__What you will do__
Count every line in the data below where "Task" occurs, then state that number and nothing more.
^^^^^^^^^^^^^^^^
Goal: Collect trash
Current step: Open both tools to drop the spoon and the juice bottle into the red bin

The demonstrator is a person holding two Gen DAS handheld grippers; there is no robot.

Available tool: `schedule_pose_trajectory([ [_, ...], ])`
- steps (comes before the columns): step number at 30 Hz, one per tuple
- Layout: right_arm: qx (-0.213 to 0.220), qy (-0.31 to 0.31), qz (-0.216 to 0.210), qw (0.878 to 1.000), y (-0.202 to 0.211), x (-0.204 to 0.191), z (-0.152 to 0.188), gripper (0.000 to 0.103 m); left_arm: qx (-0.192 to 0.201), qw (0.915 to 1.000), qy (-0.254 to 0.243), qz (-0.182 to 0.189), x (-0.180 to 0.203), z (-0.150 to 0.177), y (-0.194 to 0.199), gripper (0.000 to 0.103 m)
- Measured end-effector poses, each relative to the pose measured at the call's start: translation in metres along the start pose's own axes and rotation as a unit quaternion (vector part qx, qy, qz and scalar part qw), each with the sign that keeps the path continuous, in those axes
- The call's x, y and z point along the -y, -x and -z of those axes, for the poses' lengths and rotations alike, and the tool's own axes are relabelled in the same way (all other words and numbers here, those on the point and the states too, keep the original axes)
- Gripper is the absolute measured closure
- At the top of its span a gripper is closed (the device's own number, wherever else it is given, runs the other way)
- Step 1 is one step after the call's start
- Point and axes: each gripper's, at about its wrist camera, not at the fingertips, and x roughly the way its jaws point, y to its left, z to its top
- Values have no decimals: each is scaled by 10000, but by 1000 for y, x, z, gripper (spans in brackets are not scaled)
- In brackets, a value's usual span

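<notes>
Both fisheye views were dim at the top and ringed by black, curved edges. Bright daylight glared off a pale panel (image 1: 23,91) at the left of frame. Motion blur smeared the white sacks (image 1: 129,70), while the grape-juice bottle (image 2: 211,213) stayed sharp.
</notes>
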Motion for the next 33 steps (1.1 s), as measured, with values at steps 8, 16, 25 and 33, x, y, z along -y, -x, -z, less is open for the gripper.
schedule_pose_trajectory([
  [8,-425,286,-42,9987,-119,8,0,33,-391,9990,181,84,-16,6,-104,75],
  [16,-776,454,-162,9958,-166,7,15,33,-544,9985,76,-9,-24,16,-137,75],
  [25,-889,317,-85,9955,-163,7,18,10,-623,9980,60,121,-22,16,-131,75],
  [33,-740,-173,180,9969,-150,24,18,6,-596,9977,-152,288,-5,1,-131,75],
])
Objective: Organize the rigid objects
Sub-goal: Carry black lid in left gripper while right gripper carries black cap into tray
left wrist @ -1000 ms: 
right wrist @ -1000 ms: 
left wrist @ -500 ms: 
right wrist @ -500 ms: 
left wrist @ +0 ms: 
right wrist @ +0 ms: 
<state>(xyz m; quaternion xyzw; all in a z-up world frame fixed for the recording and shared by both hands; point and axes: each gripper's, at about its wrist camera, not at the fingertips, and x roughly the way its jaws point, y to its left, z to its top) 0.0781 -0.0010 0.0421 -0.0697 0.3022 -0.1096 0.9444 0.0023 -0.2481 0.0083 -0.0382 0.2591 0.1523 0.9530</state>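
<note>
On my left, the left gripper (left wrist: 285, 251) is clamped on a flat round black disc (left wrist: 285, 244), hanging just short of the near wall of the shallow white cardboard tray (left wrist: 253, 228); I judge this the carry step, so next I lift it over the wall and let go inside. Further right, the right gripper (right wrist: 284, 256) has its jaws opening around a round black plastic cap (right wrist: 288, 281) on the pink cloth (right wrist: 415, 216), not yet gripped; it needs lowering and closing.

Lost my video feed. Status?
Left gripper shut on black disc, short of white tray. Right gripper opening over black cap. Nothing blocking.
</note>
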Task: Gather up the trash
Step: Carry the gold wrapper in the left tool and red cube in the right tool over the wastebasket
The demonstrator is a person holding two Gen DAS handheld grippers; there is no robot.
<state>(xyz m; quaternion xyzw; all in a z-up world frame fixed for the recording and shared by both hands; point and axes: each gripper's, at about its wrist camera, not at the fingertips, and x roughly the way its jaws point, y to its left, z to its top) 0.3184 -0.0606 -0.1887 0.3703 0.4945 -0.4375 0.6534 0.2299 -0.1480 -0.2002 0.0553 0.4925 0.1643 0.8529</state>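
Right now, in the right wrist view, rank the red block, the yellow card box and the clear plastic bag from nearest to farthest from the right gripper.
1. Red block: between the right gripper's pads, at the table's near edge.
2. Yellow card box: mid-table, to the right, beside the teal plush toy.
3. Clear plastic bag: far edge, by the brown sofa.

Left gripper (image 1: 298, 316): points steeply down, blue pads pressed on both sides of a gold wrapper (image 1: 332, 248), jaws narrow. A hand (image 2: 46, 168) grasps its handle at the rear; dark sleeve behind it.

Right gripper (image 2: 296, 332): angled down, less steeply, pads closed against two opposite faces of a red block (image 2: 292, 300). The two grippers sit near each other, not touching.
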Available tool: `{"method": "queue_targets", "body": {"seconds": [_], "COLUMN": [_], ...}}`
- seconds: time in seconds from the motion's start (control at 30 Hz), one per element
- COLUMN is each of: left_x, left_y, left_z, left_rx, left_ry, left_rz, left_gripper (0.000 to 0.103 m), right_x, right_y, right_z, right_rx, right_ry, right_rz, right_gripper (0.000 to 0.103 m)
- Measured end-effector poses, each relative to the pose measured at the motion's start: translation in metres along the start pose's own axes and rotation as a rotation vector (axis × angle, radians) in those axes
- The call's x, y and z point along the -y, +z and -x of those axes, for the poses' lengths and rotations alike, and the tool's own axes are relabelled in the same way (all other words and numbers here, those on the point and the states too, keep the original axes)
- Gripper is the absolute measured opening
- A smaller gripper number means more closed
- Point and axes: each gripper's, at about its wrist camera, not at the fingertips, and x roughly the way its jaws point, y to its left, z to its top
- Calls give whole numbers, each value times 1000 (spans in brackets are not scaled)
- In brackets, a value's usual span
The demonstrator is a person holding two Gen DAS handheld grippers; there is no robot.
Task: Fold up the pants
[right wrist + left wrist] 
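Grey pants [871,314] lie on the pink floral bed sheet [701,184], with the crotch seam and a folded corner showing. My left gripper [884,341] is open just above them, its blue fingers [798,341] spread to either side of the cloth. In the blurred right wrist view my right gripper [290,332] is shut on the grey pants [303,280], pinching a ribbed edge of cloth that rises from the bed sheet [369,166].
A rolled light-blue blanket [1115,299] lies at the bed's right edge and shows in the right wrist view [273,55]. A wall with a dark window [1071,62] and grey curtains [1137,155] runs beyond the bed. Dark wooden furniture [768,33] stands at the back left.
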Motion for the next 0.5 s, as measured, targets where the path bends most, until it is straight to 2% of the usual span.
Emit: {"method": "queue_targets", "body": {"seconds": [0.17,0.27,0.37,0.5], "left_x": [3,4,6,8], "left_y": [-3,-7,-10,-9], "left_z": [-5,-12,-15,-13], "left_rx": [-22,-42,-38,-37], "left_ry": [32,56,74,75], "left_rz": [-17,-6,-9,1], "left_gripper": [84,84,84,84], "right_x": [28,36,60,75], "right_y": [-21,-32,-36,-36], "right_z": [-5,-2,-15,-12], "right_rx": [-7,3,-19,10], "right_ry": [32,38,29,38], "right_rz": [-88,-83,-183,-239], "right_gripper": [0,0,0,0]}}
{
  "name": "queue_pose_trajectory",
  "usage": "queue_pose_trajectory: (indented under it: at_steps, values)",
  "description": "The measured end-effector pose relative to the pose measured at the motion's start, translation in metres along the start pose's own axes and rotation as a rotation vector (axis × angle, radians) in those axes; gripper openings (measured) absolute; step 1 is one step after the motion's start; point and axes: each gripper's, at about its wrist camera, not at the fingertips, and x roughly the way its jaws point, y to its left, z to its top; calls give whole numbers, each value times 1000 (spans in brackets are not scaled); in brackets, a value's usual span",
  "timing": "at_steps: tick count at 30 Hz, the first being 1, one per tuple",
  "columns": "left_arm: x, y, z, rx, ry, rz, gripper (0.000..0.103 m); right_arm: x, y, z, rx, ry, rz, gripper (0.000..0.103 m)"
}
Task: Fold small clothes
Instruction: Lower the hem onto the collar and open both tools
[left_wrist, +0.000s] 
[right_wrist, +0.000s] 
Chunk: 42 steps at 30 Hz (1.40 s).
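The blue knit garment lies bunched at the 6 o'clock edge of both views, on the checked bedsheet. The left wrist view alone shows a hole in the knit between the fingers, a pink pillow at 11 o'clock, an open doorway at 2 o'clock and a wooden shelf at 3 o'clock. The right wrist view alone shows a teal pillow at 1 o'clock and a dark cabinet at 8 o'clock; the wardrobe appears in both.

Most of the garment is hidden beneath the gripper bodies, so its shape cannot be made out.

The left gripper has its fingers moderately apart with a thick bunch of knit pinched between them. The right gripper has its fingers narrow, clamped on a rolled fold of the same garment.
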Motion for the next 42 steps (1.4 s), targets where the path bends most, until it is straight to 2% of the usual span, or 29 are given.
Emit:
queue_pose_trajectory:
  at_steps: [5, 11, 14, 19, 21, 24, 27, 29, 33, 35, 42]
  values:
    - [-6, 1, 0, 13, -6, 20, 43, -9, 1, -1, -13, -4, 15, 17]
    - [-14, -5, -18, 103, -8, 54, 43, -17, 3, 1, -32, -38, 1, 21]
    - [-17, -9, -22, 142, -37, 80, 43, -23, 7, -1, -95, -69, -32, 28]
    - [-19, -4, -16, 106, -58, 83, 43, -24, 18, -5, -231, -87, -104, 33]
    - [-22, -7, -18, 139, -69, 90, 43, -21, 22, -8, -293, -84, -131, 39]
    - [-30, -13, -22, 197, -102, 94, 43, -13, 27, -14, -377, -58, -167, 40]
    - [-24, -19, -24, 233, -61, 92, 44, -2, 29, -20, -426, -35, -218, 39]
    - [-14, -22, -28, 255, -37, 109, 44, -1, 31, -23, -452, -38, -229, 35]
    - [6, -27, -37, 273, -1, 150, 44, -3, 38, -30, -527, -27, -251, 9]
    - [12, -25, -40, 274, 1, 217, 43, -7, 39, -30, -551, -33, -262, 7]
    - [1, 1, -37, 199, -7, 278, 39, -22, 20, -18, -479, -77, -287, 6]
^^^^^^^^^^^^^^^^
__Response to the exercise__
3